When Bruce came out of recovery he was wheeled to his room by a young and diminutive nurse's aide. As she was struggling to move him to his bed, he-ever the Southern gentleman-did most of the work. She told him if he noticed bleeding or felt moisture near the catheter site to tell the nurse. He said, "oh yes, I feel a lot of moisture." She said, "no, I mean a lot." (Didn't he just say that?) At his insistence she checked the area, exclaimed dramatically and went running out of the room.
A nurse quickly appeared, stripping off gloves as he ran in the door. He immediately put pressure on the site. There was quite a bit of blood already on the bed. He explained to us that from the femoral artery it is possible to bleed to death in a matter of minutes. Also, since it had happened this time, it was more likely to happen again. He told Bruce that he had to apply significant pressure while coughing, sneezing, laughing. (awkward!) If it happened again, no matter where he was Bruce was to apply pressure, drop to the ground and yell "Call 911!" (even more awkward!)

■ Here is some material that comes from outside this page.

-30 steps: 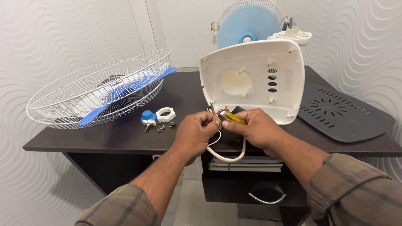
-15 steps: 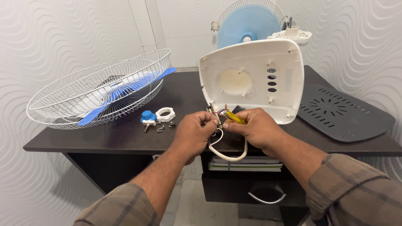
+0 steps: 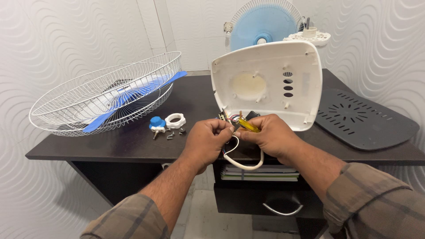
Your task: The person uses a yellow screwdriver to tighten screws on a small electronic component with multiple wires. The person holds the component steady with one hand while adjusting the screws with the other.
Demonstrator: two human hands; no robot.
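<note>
A white plastic fan base shell [image 3: 270, 84] stands tilted on its edge on the dark desk [image 3: 133, 141], its hollow inside facing me. Thin coloured wires [image 3: 229, 118] and a white cable [image 3: 245, 164] come out at its lower left. My left hand [image 3: 208, 139] pinches the wires beside a small switch part. My right hand [image 3: 270, 135] holds a yellow-handled tool [image 3: 248, 126] with its tip at those wires. The cable loops down below both hands, over the desk's front edge.
A white wire fan guard [image 3: 79, 104] with a blue fan blade [image 3: 133, 95] in it lies at the left. A blue knob [image 3: 157, 123], a white ring nut [image 3: 175, 120] and small screws lie beside it. A dark vented plate [image 3: 367, 121] lies right. An assembled fan [image 3: 263, 24] stands behind.
Both hands stay at the wires with only slight finger movement. The shell and the cable loop are in the same place.
</note>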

Of course, we had to see how that worked. Several nights after we returned home, Bruce was sitting in his chair with the laptop, catching up on work. He sneezed and could not get past the laptop in time to apply pressure to the procedure site. He knew immediately he had opened the artery. I had the phone to call 911 and Bruce said, "I can apply pressure! Just drive me to the walk in clinic."
We got there about 4 minutes before they closed. I ran in to warn them we were coming, ran out and grabbed Bruce. He was applying all the pressure he could as he walked in. They wordlessly pointed him back to the exam rooms. By the time they had him laying down, he could no longer apply pressure so I took over. I was scolded for not calling 911, but after 30 minutes they checked him and sent him home. You can imagine what pains we took in order to NOT repeat that experience.

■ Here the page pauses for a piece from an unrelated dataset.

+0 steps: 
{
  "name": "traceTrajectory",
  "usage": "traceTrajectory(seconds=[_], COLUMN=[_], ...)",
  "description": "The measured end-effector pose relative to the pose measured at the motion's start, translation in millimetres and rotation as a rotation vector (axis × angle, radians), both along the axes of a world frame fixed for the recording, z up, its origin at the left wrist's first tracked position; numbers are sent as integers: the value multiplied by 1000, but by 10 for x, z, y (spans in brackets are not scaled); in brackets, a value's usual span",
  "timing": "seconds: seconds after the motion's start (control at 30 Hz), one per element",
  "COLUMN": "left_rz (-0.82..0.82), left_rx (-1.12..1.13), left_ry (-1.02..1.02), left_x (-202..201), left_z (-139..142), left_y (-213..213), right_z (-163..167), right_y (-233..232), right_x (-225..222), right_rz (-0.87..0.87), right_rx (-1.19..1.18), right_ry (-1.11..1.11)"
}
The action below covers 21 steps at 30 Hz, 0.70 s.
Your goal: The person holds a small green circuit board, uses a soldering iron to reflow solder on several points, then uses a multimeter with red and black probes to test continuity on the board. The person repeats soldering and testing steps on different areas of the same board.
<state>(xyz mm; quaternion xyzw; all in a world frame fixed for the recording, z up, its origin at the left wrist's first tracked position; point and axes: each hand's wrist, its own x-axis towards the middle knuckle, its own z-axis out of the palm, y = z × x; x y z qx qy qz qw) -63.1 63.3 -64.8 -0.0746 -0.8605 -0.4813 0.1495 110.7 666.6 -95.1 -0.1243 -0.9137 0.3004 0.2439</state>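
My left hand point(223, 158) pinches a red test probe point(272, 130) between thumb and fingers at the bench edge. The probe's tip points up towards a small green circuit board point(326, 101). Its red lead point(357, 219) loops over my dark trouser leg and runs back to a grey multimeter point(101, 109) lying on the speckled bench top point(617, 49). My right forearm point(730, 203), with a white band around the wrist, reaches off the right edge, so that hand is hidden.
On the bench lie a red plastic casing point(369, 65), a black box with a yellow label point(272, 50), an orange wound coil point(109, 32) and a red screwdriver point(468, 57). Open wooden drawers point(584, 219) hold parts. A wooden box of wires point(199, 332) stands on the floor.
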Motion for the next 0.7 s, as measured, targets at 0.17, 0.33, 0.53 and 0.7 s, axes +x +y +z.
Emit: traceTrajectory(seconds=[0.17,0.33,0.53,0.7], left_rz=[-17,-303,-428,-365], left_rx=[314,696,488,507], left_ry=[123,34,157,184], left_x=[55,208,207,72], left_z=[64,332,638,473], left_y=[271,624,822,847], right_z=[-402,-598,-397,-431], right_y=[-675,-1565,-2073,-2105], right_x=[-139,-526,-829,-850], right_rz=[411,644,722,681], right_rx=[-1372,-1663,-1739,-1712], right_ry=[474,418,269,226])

Dr. M had put Bruce on strong antibiotics to fight the pericarditis. His weakness, pain and shortness of breath lasted for several weeks. When checked in February 2009 his ejection fraction had improved to 50%, close to the low end of normal. In March, he was still experiencing chest pain and shortness of breath so he was referred to a pulmonologist.

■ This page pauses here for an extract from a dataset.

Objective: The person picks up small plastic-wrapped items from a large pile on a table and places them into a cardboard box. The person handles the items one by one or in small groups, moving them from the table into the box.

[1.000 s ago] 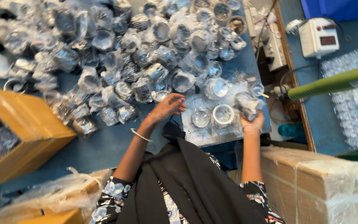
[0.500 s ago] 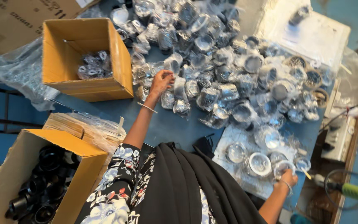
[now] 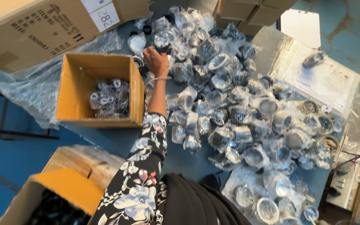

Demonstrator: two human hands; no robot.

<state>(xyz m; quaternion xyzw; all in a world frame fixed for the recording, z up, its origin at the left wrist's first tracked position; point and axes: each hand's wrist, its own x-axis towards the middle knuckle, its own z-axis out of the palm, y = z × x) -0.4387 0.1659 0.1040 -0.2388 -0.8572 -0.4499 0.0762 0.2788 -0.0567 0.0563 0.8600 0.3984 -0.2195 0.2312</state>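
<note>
Nearest, a floral-print sleeve and dark draped cloth fill the lower edge; beside them stands an open corrugated carton holding black, glossy round parts, detail unclear. On the blue counter lies a wide heap of bagged round fittings: metallic, ring-shaped pieces, each in crinkled clear plastic that catches the light. Further out, a second open cardboard box, square with plain brown walls, holds a small cluster of the same bagged pieces. The left hand, a thin bangle at its wrist, rests at the far left edge of the heap, just beyond the box's corner; fingers curled down onto a bagged piece, whether gripping it cannot be told. Right hand not visible. Farthest, a large printed carton lies over loose clear sheeting.
</note>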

The pulmonologist was very thorough and patient at taking the history. He listened to both of us and offered a reasonable theory to explain Bruce's symptoms. He said Bruce has chronic pleurisy; the severity and duration of this most recent episode could possibly be linked to an acute allergic reaction to penicillin that Bruce experienced in August of 2008. The constant pleurisy pain over many months caused the Takotsubo. Once he recovered from both the heart even and the subsequent bleeding issues, we hoped that would be the end of our adventures in cardiology.